● Problem to work on
Reproduce word for word the lines between those holding "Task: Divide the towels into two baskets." and "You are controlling", inclusive, and nothing else from the data below.

[Records contained in a dataset]
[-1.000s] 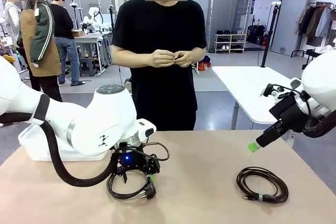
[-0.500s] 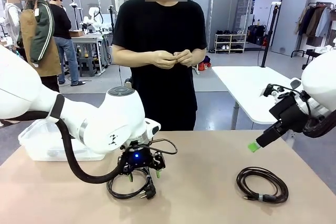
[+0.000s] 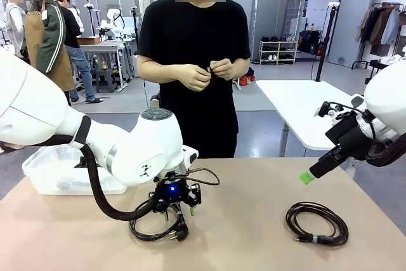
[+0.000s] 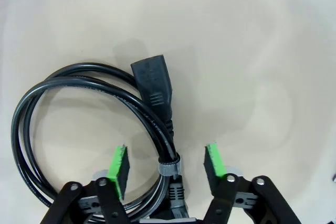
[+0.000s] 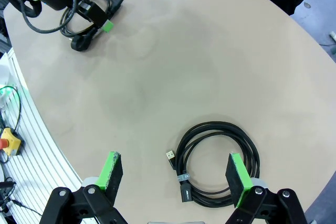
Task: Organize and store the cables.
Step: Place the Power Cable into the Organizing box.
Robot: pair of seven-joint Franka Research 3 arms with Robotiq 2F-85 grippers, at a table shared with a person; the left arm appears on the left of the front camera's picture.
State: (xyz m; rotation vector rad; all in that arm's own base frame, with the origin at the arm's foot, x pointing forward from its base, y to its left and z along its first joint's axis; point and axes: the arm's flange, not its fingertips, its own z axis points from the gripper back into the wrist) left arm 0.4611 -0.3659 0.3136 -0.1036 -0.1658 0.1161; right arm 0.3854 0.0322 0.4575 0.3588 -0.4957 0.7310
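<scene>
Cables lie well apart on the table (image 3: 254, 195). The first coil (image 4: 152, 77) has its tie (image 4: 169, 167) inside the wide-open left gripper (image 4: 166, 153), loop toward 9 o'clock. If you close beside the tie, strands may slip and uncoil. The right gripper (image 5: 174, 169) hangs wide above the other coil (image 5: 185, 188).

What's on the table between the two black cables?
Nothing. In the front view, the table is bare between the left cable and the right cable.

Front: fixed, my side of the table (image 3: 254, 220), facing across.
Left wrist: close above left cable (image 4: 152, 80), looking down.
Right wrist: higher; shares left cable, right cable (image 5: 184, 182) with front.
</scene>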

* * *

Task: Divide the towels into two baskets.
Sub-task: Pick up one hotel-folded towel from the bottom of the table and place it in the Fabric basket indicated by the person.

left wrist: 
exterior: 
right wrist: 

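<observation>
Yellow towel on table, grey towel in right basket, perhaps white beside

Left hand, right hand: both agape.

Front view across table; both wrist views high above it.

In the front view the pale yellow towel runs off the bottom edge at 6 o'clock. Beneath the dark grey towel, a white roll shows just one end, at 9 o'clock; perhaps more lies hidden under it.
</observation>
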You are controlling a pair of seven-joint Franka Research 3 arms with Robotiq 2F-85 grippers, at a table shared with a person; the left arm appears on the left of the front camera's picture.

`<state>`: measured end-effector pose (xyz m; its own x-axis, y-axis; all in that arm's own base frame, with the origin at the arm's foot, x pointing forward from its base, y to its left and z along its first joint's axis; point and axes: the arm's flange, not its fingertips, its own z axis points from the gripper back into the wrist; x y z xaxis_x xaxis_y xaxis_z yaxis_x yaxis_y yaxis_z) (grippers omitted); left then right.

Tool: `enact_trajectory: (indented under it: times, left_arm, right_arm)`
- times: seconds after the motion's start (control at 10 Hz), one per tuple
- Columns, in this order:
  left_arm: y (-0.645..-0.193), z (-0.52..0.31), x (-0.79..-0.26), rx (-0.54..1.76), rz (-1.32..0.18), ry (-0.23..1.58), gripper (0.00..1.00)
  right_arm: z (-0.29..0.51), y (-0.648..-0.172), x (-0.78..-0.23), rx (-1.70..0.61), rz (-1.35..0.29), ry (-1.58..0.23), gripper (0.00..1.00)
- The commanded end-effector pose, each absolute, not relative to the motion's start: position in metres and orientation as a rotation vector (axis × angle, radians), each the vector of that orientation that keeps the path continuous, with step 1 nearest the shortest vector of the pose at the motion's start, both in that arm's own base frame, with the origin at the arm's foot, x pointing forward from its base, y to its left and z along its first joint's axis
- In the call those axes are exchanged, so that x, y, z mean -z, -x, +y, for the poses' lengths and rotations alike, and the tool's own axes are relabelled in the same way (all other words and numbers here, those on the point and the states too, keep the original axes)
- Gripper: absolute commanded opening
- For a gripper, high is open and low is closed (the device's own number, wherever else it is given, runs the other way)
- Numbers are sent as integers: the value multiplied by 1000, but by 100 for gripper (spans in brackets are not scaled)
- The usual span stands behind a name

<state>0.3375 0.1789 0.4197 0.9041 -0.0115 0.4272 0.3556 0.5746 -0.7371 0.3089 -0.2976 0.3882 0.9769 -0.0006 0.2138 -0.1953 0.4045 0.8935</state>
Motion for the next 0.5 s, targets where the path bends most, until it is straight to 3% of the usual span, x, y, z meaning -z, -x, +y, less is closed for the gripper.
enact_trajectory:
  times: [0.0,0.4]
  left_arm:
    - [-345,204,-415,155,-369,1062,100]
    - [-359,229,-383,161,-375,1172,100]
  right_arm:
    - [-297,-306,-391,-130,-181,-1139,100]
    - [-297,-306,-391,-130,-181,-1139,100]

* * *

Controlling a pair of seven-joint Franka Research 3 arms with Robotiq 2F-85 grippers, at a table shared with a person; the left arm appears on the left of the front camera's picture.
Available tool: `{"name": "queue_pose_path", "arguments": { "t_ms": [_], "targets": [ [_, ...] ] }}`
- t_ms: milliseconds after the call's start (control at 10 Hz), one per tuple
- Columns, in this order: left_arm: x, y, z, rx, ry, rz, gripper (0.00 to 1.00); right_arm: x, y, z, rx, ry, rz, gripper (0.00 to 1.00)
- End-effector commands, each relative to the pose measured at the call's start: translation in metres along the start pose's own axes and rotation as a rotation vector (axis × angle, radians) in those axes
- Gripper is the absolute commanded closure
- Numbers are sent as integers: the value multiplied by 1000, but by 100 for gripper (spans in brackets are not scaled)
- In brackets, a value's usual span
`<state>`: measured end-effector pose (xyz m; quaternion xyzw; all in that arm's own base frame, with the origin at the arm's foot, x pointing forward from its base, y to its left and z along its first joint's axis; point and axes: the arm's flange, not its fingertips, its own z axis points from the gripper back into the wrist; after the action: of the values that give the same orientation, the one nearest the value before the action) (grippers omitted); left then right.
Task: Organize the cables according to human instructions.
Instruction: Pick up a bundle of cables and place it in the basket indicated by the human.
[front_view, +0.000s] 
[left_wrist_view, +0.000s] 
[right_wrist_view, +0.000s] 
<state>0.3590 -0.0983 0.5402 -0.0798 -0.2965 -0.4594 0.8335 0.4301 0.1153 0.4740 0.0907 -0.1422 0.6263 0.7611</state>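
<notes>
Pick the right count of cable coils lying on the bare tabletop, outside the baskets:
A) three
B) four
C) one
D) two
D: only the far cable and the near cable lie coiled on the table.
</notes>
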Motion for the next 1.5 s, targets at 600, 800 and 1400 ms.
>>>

● Solution
Task: Divide the towels into two baskets.
Sub-task: Pick up one hotel-folded towel from the bottom of the table and place it in the Fabric basket indicated by the person.

left wrist: 
exterior: 
right wrist: 

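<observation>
Yellow towel on table, grey towel in right basket, perhaps white beside

Left hand, right hand: both agape.

Front view across table; both wrist views high above it.

In the front view the pale yellow towel runs off the bottom edge at 6 o'clock. Beneath the dark grey towel, a white roll shows just one end, at 9 o'clock; perhaps more lies hidden under it.
</observation>
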You are controlling a pair of seven-joint Franka Research 3 arms with Robotiq 2F-85 grippers, at a table shared with a person; the left arm appears on the left of the front camera's picture.

The exercise is now finished.